▶ **Work instruction**
Scan the listing below. Report each line that includes "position".

======== Information shown

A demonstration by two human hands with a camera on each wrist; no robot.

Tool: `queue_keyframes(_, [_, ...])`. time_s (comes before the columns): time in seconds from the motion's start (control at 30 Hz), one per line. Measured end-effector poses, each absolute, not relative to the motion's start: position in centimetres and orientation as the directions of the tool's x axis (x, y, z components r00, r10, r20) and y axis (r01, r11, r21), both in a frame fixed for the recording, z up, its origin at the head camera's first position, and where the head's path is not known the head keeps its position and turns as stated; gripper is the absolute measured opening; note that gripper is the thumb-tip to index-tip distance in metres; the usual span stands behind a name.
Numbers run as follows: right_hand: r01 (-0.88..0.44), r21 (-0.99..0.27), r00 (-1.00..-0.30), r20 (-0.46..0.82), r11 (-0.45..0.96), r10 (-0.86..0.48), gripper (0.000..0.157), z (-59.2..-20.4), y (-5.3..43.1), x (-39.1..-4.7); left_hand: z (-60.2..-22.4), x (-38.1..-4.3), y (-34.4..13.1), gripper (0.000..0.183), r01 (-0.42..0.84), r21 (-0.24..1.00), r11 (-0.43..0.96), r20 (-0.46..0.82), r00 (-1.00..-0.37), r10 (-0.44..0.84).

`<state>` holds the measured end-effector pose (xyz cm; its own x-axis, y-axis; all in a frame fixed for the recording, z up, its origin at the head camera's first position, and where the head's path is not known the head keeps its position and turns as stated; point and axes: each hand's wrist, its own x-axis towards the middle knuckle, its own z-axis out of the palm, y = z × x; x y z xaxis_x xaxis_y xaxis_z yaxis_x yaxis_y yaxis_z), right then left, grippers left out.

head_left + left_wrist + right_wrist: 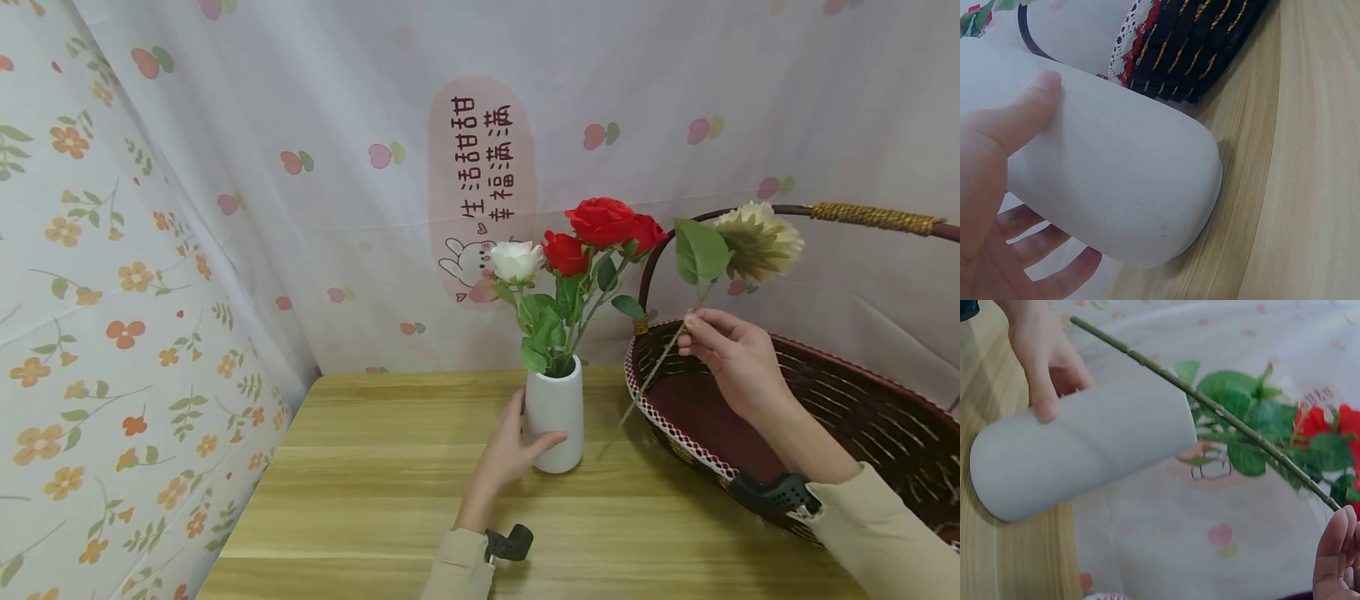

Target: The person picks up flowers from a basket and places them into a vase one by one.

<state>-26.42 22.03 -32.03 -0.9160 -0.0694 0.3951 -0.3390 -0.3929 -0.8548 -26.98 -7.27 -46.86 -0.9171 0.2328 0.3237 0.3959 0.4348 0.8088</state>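
Observation:
A white vase (561, 417) stands on the wooden table, holding a white rose (516, 261) and several red roses (602, 221) with green leaves. My left hand (502, 454) grips it from the left, and the left wrist view shows the thumb (1034, 112) across the near wall. Up to the right, my right hand (738, 362) pinches the stem of a pale cream flower (765, 242) with one broad leaf. The bare green stem (1222, 412) slants down and left, its lower end beside the vase and outside its mouth.
A dark brown woven basket (847, 375) with a lace-trimmed rim and a tall arched handle (877, 215) stands at the right, under my right forearm. White printed curtains (322, 225) hang behind and to the left. The wooden tabletop (375, 475) extends left of the vase.

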Motion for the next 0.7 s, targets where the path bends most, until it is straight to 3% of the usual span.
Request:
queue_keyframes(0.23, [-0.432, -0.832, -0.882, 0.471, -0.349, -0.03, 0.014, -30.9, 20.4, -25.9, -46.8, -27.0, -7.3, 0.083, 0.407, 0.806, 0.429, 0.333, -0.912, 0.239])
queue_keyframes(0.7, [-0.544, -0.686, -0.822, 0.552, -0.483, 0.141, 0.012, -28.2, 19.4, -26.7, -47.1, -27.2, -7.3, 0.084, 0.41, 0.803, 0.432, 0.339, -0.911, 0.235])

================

▶ **Exercise output**
Tool: `queue_keyframes(_, [_, ...])`. time_s (comes before the columns): time in seconds from the motion's start (control at 30 Hz), one per line. Measured end-effector poses, each absolute, not relative to the motion's start: position in centimetres and orientation as the directions of the tool's x axis (x, y, z components r00, r10, r20) and y axis (r01, r11, r21), both in a frame fixed for the recording, z up, its origin at the head camera's first position, and where the head's path is not known the head keeps its position and turns as stated; gripper is the absolute measured opening; note that gripper is the thumb-tip to index-tip distance in metres; the usual span stands behind a name.
`<state>` holds the measured end-effector pose (xyz cm; its own x-axis, y-axis; all in a frame fixed for the recording, z up, its origin at the head camera's first position, and where the head's path is not known the head keeps its position and turns as stated; point and axes: each hand's wrist, its own x-axis towards the middle knuckle, its own z-axis out of the palm, y = z × x; x y z xaxis_x xaxis_y xaxis_z yaxis_x yaxis_y yaxis_z), right then left, grippers left out.

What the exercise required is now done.